— About this exercise —
All lines with the word "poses" must be pulled from the entries below.

*** Opening Data for this exercise ***

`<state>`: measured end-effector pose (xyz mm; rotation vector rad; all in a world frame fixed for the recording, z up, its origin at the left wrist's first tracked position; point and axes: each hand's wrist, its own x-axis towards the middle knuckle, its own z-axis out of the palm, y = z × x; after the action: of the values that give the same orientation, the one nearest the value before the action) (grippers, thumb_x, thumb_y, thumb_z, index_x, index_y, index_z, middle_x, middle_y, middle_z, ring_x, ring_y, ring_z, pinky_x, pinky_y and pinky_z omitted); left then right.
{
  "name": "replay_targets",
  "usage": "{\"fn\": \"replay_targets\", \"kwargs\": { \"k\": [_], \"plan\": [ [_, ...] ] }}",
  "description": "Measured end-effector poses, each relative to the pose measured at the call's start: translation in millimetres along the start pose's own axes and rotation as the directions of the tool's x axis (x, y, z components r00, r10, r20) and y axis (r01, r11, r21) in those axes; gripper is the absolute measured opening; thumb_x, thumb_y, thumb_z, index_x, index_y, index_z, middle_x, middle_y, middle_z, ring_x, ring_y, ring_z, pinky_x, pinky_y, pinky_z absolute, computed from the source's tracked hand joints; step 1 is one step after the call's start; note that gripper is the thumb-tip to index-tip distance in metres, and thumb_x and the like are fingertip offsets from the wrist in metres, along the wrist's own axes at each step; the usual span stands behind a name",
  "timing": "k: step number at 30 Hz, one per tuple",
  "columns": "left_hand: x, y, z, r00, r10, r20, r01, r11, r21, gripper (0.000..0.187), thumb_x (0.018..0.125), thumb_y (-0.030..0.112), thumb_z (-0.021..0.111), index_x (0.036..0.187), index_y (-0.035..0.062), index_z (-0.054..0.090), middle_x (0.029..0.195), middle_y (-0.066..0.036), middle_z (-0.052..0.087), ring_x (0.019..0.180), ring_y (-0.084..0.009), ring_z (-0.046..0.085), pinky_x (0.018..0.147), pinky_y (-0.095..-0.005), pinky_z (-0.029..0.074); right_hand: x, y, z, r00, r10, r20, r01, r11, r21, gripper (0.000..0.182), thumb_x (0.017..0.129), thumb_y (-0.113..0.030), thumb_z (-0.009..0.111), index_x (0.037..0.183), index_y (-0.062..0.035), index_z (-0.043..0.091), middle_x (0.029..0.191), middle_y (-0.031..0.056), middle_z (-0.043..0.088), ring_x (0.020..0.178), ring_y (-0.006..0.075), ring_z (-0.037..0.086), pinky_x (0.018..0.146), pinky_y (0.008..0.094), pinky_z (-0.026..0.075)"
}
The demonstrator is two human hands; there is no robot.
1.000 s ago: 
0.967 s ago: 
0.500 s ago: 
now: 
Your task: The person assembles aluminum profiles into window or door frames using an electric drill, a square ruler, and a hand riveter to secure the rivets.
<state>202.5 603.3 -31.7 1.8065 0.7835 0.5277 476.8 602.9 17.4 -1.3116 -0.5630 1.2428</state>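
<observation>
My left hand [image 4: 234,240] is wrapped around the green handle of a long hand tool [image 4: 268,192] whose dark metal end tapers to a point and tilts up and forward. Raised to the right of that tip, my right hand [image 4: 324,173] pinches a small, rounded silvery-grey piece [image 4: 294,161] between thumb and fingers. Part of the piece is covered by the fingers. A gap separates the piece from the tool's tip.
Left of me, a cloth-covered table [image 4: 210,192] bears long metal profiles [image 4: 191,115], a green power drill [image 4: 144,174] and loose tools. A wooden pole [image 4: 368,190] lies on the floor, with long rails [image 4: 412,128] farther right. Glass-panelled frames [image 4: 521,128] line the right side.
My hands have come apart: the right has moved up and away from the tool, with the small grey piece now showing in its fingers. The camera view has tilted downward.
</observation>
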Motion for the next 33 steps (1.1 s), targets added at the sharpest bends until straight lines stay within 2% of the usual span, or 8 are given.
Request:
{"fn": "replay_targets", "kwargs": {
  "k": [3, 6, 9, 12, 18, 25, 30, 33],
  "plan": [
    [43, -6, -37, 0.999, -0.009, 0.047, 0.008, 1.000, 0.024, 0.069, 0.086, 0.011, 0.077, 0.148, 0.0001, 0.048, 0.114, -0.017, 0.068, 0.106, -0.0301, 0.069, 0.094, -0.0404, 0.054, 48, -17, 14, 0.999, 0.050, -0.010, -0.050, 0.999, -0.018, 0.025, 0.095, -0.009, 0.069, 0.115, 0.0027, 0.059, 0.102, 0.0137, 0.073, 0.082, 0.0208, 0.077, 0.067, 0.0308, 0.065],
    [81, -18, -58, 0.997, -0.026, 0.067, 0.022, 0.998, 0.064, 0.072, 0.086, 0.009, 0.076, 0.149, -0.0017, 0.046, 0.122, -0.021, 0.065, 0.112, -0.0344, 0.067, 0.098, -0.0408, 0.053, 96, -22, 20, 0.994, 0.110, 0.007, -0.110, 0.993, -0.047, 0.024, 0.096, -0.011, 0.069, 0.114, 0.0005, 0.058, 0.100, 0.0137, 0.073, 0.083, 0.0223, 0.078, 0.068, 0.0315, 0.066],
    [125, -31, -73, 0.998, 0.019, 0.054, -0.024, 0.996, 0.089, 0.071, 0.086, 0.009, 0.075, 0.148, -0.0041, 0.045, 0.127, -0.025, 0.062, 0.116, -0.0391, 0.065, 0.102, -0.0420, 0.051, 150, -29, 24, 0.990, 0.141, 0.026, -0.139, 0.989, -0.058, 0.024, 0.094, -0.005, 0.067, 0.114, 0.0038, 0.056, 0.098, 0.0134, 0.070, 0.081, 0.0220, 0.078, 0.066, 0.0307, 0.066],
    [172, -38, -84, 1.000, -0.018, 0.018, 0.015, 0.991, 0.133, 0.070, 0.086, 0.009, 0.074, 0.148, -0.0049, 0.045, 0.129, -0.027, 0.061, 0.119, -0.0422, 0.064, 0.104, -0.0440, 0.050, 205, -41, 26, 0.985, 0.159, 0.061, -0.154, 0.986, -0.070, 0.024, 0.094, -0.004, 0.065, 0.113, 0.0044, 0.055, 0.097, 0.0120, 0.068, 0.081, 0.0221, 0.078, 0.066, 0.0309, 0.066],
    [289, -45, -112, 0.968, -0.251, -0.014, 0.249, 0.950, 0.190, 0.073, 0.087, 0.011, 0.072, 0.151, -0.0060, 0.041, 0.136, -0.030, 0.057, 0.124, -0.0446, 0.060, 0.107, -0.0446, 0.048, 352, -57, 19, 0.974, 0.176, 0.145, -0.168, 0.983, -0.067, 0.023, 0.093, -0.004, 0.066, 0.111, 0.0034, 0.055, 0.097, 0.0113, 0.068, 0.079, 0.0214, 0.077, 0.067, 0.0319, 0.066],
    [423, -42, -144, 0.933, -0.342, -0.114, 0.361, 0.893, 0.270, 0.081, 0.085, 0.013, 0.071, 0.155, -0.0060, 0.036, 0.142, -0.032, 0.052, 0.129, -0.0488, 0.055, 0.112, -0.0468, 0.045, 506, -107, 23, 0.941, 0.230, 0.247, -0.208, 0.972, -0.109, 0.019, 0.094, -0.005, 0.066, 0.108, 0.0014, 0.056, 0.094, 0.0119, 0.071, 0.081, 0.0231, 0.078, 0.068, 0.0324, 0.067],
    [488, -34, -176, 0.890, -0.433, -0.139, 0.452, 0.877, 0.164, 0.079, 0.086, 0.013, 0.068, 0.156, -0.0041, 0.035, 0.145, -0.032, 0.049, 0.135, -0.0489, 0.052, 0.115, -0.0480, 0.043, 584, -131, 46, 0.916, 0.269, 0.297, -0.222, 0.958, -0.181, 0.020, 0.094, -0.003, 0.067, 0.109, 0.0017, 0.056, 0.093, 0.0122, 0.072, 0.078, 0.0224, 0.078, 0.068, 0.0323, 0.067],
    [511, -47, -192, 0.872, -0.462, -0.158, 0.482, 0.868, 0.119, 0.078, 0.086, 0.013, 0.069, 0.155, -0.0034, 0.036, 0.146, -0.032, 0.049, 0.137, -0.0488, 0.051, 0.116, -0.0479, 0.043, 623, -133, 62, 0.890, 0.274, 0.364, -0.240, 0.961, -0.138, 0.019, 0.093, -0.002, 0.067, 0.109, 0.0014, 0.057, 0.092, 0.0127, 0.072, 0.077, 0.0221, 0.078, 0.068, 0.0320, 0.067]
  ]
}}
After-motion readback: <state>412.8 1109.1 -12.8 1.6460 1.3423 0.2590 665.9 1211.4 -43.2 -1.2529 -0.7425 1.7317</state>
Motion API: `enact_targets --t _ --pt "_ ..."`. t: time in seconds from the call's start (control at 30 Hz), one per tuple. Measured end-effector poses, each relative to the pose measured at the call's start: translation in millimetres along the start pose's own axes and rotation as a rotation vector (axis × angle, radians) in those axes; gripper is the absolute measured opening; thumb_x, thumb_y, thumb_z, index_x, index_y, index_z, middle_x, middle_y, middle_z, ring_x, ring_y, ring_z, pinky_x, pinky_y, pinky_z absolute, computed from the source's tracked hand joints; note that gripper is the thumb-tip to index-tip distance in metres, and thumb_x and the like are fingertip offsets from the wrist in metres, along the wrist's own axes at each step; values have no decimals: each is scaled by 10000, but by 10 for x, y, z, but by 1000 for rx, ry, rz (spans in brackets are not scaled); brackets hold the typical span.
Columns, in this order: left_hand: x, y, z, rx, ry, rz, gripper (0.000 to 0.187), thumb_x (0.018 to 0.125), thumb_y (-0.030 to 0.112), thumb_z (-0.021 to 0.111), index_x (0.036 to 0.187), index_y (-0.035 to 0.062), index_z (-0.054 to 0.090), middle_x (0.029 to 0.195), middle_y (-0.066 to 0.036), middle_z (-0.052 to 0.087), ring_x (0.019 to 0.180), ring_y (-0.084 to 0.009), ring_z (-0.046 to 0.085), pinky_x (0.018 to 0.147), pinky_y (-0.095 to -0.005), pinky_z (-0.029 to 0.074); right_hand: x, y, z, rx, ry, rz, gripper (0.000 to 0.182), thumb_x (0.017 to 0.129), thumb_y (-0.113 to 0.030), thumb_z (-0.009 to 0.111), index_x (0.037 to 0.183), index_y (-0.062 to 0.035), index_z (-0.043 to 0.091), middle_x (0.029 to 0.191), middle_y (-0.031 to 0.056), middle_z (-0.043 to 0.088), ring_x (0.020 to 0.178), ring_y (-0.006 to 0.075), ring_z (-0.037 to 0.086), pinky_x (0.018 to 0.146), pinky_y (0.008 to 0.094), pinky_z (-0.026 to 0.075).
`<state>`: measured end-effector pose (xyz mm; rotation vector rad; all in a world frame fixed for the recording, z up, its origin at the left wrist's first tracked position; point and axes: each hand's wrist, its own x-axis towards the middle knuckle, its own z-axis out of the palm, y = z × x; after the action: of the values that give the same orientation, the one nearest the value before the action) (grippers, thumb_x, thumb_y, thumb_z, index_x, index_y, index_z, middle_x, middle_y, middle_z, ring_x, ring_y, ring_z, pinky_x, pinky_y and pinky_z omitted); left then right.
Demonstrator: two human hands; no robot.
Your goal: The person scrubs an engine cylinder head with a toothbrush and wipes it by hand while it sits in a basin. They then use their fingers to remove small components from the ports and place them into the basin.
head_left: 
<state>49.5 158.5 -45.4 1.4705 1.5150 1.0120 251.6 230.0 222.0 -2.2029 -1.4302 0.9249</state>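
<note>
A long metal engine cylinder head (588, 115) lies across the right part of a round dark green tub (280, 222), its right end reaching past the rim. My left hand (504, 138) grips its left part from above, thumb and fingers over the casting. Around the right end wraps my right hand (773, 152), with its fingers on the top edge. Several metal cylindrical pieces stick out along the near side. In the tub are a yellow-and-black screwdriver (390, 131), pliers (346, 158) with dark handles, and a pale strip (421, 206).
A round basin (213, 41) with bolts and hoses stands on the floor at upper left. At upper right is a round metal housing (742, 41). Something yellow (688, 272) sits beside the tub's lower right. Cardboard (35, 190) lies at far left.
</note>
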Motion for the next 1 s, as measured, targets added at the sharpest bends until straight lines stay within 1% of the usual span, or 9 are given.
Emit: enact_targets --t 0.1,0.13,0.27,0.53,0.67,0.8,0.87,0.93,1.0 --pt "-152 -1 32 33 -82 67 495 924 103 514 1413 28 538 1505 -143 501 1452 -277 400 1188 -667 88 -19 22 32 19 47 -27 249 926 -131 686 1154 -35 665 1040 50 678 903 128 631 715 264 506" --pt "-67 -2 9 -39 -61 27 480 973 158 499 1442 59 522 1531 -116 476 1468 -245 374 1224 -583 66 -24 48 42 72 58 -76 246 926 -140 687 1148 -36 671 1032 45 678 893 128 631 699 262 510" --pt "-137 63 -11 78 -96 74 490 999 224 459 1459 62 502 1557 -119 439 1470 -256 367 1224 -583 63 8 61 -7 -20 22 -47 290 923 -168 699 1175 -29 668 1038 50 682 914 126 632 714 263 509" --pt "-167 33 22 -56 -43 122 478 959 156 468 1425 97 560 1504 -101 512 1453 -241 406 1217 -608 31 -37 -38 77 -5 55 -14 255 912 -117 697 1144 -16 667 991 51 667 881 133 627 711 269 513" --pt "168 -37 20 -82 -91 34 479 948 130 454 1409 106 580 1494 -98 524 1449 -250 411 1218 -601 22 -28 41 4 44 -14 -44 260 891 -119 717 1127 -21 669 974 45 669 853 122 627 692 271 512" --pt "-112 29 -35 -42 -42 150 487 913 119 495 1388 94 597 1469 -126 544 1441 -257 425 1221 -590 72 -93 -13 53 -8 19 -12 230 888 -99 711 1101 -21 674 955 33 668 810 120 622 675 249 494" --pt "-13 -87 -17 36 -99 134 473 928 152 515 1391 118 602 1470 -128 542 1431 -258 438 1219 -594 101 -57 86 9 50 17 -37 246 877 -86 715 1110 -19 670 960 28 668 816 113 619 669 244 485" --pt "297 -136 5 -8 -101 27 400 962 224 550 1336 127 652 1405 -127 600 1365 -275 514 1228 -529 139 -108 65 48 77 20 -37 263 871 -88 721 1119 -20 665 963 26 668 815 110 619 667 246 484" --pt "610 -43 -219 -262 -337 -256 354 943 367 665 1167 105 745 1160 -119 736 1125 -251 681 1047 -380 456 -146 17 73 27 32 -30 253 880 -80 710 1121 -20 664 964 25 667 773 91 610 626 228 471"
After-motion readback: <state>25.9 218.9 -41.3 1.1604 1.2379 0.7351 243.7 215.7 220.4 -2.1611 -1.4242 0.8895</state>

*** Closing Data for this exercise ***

— Reply —
  "description": "Measured end-effector poses, each relative to the pose measured at the call's start: translation in millimetres along the start pose's own axes and rotation as the directions of the tool's x axis (x, y, z components r00, r10, r20) and y axis (r01, r11, r21) in those axes; gripper is the absolute measured opening; thumb_x, thumb_y, thumb_z, index_x, index_y, index_z, middle_x, middle_y, middle_z, ring_x, ring_y, ring_z, pinky_x, pinky_y, pinky_z absolute, computed from the source's tracked hand joints; step 1 is one step after the call's start; note that gripper is the thumb-tip to index-tip distance in metres, and thumb_x and the like are fingertip offsets from the wrist in metres, along the wrist's own axes at each step; the usual span stands behind a name",
Motion API: `enact_targets --t _ --pt "_ ..."`. t: time in seconds from the call's start (control at 30 Hz), one per tuple. Measured end-effector poses, each relative to the pose measured at the call's start: translation in millimetres along the start pose's own axes and rotation as a rotation vector (axis × angle, radians) in those axes; gripper is the absolute measured opening; thumb_x, thumb_y, thumb_z, index_x, index_y, index_z, middle_x, middle_y, middle_z, ring_x, ring_y, ring_z, pinky_x, pinky_y, pinky_z absolute, computed from the source's tracked hand joints; note that gripper is the thumb-tip to index-tip distance in metres, and thumb_x and the like are fingertip offsets from the wrist in metres, along the wrist's own axes at each step; values have no decimals: each is scaled by 10000, but by 10 for x, y, z, but by 1000 for rx, ry, rz (spans in brackets are not scaled); brackets hold the typical span.

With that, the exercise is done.